2. A Top Down Approach to Creating Value From Industrial IoT Data
Sensor data from heavy equipment are, materially, no different from many other data sources. For example, GPS measurements on construction vehicles could be used in a consumer application to provide motorists with more accurate traffic predictions. However, the new opportunity presented by these data is to improve the efficiency and operation of businesses within traditional industries. Industry analysts have written that the Fourth Industrial Revolution will be enabled in part by the data availability that comes with the industrial IoT. We focus our discussion on a small piece of this transformation. Specifically, we discuss the question: If a company relies on heavy equipment to be productive, how can a data scientist use sensor data to enhance that productivity? We describe an overall approach to answering this question that can be applied to individual companies or industries.
To begin solving problems in industrial IoT, we encourage data scientists to start from the basics of a company's business. Our view is that it is critical for data scientists to understand the details of how a company creates value and, more generally, the key performance indicators (KPIs) that companies often measure themselves on. Data scientists then measure their performance by showing improvement on appropriate KPIs.
For example, in the rail industry, failures per locomotive year (FLY) is a core KPI that gets tracked. Mechanical failures not only result in expensive repairs, but the associated unplanned downtime can be even more costly. Revenue lost due to unplanned downtime has been estimated at $160,000 per locomotive per year, and it has been estimated that Class 1 railroads (those generating a minimum of around $400 million in revenue per year) can realize an annual savings of $80 million if only 10% of unplanned maintenance is converted to planned maintenance. Reduced FLY lowers both maintenance and unplanned downtime costs by catching failures before they get serious and before they affect the overall operation of a rail network. Data scientists in this area can then be confident they are creating value by focusing on reducing failures.
Data scientists won't necessarily be asked to tie their work to specific KPIs - a data scientist working in a purely consultative capacity may simply need to solve a set of problems already defined by a stakeholder - however, we believe there are a number of advantages to proactively defining problems and solutions in this way. First, a data scientist's work is clearly tied to a company's mission and bottom line.

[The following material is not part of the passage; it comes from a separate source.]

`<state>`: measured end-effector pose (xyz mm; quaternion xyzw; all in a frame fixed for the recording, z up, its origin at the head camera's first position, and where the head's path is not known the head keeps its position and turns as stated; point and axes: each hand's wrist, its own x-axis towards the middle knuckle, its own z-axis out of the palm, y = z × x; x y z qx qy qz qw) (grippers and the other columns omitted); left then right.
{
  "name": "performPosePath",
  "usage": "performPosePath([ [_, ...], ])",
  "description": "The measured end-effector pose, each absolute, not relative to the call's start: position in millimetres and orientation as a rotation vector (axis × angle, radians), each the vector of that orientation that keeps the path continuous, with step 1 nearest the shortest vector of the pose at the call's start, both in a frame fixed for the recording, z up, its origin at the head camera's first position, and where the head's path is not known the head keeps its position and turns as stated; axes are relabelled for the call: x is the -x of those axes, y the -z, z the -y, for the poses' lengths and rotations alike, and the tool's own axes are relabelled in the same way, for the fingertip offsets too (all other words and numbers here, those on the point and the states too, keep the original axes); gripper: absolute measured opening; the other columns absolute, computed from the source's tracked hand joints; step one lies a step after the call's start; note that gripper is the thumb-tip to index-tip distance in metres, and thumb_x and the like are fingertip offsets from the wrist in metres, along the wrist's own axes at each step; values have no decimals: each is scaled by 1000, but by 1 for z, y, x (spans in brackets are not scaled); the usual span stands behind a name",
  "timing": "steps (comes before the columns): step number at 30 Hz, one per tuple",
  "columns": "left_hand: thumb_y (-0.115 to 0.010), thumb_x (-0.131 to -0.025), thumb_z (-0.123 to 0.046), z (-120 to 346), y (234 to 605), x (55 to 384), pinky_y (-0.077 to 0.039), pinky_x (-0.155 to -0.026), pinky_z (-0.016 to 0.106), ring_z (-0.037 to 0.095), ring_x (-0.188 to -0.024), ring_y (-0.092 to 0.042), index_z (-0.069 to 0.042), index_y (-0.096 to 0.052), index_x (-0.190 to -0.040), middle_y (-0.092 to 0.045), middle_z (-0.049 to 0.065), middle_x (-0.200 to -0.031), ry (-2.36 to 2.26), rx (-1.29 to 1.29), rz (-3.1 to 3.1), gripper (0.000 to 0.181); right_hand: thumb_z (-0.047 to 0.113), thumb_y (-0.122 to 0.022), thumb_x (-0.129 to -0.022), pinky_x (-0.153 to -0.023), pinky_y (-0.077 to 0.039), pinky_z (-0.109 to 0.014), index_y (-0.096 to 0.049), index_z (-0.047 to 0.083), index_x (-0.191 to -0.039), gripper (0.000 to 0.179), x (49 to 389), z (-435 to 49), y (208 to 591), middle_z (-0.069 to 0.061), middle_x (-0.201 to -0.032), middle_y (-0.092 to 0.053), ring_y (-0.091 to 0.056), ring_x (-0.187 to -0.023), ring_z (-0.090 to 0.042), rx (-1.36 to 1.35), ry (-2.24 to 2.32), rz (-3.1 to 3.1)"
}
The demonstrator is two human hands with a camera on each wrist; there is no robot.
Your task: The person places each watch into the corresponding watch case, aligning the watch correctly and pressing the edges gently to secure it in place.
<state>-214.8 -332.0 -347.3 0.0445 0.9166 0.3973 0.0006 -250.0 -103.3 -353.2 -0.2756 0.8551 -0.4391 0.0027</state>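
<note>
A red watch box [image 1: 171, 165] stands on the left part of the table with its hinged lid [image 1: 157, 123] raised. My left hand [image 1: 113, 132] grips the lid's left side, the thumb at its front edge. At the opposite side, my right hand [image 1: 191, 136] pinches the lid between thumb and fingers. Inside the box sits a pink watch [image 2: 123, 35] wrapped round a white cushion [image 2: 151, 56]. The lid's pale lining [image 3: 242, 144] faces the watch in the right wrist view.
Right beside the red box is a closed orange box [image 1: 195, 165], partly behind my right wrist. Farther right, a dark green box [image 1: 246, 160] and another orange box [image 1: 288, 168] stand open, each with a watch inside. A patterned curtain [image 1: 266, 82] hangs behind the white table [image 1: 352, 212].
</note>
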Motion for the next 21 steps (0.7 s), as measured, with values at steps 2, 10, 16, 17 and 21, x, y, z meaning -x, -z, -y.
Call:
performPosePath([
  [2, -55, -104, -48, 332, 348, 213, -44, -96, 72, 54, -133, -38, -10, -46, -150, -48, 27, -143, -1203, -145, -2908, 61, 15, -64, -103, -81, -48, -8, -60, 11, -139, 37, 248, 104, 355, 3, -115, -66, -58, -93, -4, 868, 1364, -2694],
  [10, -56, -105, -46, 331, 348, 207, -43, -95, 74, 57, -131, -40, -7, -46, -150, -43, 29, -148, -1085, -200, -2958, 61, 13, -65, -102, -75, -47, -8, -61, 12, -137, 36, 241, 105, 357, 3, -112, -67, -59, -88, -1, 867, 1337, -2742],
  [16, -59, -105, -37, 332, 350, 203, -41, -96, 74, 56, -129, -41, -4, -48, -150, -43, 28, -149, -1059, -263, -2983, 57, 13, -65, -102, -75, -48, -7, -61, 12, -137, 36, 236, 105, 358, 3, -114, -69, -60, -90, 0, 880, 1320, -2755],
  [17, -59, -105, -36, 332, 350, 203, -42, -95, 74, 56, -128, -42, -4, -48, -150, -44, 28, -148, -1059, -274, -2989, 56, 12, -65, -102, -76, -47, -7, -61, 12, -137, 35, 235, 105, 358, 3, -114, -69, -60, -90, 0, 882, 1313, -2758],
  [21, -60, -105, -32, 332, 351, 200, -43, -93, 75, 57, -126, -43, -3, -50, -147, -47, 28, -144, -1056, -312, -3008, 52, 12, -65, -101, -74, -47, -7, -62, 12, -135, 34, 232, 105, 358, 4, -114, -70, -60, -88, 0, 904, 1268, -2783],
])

Second, focusing on business drivers can provide self-evident success criteria for the project and can improve communication across all stakeholders. And third, issues of scale and solvability tend to be surfaced earlier, potentially saving data scientists and others time and effort.
An example in electrical power transmission illustrates the third point. System Average Interruption Duration Index (SAIDI) is a measure of power outages and severity. However, outages and equipment failures in this industry are frequently caused by squirrels. The American Public Power Association has even written a tongue-in-cheek "Open Letter to Squirrels" as a tribute to their ubiquity. It may be possible for data scientists to estimate spatiotemporal averages of 'squirrel-risk' as an attempt to protect against squirrel-related outage events, but of course a data scientist cannot, on any given day, predict whether such an event will happen.
With the hype around both data science and the Internet of Things, data scientists will be under extra pressure to create compelling solutions. We believe a concerted focus on the mechanics of how solving a data science problem leads to business value will help ensure that the problems attempted are realistically solvable and valuable.